Febiofest Prague 2020 Review: THE LAMB, Italian Family Drama in Contaminated Sardinia

Director Mario Piredda's feature debut stars Nora Stassi, Luciano Curreli, and Piero Marcialis and is as capricious and unchained as a teenage spirit, but with a political message.

Contributor; Slovakia (@martykudlac)
Febiofest Prague 2020 Review: THE LAMB, Italian Family Drama in Contaminated Sardinia

The feature-length debut The Lamb by Italian director Mario Piredda dedicates its first scenes to an actual lamb birth and unfaithful outcome before introducing the human protagonist. The documentary lenses re-focuses soon on a 16-year-old firecracker Anita, who takes home the lamb to nurture it into survival. "I've also been left without a mum, but I've never stopped eating," she notes factually.

Symbolic overture shifts to human plight as Anita and her father Jacopo are waiting for results that will determine whether Anita is a good match for a marrow transplant to save her father.
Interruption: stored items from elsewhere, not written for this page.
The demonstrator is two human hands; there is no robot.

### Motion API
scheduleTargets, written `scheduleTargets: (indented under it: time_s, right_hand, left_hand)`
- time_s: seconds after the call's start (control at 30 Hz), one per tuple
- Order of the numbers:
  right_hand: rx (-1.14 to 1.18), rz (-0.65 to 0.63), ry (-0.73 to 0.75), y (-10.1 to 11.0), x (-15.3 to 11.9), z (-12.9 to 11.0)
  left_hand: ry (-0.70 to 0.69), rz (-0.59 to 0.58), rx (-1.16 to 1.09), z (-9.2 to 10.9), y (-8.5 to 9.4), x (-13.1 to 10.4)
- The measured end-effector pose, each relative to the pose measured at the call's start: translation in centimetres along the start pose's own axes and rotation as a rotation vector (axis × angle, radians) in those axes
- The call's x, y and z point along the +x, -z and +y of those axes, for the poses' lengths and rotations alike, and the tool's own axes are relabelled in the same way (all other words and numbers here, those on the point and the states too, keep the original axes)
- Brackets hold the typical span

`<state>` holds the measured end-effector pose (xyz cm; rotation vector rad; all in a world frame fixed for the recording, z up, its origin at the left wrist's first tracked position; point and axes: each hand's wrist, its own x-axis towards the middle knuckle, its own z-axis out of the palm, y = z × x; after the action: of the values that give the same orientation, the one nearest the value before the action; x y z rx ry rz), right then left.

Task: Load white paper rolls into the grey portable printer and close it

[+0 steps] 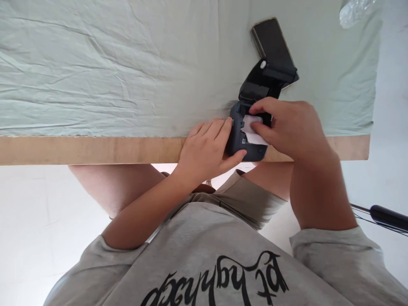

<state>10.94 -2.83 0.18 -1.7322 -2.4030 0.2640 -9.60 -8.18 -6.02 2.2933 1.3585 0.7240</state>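
Observation:
A small dark receipt printer (235, 142) sits at the table's front edge with its black lid (254, 90) swung up and back. Inside its compartment lies a white paper roll (251, 125), a loose end of it hanging over the front. My left hand (208, 146) braces the printer from the left, fingers along its side and thumb across the near face. From the right, my right hand (293, 127) reaches into the compartment, its thumb and fingertips closed on the paper roll. The roll's right part is hidden behind that hand.
Behind the raised lid a black smartphone (274, 40) lies on the pale green cloth (143, 68). A clear plastic item (353, 12) is at the far right corner. The table's wooden edge (79, 151) runs in front of me. A black rod-like handle (389, 217) appears at lower right.

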Motion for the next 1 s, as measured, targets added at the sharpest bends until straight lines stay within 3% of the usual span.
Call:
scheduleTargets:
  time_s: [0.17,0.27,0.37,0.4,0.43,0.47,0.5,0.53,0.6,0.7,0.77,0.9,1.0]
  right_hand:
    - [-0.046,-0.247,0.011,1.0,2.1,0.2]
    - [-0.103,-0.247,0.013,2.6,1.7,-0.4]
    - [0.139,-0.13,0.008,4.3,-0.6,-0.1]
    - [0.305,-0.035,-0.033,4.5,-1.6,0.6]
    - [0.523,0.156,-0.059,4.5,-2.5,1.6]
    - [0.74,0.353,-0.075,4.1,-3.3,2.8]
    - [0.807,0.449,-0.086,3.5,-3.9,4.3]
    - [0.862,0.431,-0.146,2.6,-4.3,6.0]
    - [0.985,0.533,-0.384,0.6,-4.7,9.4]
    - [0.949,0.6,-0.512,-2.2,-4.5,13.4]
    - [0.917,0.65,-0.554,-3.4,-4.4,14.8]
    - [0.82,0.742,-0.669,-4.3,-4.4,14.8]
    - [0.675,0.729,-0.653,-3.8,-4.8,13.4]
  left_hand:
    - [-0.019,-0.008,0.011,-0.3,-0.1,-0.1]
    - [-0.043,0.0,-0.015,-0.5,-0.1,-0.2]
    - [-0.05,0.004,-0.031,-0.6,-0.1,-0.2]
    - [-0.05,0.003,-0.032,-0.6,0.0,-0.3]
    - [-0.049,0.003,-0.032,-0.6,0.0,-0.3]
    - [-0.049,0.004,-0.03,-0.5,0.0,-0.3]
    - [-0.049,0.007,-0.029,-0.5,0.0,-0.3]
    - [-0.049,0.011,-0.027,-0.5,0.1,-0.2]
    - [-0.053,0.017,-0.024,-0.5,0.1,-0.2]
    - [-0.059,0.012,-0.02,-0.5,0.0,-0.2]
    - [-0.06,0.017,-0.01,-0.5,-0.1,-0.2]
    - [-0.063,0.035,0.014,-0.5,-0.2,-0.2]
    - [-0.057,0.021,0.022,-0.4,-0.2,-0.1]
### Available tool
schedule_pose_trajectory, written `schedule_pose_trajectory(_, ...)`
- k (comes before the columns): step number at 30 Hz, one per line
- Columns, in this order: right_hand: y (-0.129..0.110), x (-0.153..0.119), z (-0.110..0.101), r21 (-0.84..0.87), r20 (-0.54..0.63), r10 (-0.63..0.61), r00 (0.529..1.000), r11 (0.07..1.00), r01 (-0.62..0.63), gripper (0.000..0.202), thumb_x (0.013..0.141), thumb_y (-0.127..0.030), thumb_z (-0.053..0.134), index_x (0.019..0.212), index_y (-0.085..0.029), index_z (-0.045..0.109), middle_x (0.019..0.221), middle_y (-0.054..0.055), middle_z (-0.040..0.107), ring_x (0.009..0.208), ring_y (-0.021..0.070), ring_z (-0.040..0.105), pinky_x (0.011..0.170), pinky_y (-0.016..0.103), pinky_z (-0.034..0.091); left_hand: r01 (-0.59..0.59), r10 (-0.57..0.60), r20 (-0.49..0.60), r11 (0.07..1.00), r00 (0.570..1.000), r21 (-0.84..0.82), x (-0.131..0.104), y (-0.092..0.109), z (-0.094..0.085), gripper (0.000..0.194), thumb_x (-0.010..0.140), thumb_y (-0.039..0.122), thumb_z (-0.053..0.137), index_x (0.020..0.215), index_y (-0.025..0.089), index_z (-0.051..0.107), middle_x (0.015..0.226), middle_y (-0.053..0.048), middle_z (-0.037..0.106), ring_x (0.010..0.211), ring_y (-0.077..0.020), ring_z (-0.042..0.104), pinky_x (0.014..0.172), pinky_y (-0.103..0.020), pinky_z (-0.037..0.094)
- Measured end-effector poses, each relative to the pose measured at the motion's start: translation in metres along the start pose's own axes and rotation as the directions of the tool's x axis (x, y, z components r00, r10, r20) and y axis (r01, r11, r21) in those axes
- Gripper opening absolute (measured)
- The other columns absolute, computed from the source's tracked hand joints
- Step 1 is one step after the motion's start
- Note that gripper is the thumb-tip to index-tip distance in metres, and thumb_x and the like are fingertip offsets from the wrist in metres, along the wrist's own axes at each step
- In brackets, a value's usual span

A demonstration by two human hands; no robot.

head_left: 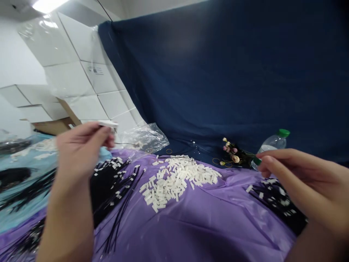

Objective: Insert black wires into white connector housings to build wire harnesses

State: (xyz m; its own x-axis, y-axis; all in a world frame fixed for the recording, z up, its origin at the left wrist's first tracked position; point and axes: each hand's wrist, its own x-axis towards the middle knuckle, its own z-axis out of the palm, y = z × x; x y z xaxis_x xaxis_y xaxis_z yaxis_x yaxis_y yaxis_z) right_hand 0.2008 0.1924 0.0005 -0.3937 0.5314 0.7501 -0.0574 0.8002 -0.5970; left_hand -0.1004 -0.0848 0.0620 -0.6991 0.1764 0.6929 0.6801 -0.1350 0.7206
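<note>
My left hand [84, 145], raised at the left, pinches a small white piece [108, 124] between thumb and fingers. At the right, my right hand [297, 178] has its thumb and index fingertips close together; what they hold, if anything, is too small to make out. Between the hands, a pile of small white rectangular pieces [174, 180] lies on the purple cloth [196, 222]. Black cords with white tips [109, 185] lie beside and partly behind my left forearm. Another bundle of black cords with white tips [283, 203] is partly under my right hand.
A clear bottle with a green cap [284, 133] and small flowers [234, 154] stand or lie behind my right hand. Clear plastic bags [149, 136] lie behind the pile. White boxes [79, 65] are stacked at the back left, beside a dark blue curtain [218, 72].
</note>
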Motion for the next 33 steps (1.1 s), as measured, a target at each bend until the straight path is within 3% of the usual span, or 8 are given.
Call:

In the meantime, Piredda follows the odd father-daughter couple in rural Sardinia. She lost her mother but maintains a rather informal relationship with her father, calling him by his first name, cracking jokes, and doing pranks.

Piredda portrays Anita as a brash and revolting wild card on the outside, a performance that hides and suppresses her tender and alienated inner self. She engages the defense mechanism to full throttle, which makes it look like a result of negligent upbringing and total absence of respect for any kind of authority whatsoever. As the initial scene explicitly details, life is not easy in the Sardinian countryside.

Instead of social drama, Piredda segues to a more intimate coming-of-age and family drama, as Anita will have to mend old sibling wounds. Furthermore, Piredda frames the story of Anita's family reconciling over a looming tragedy into an actual and pressing local context.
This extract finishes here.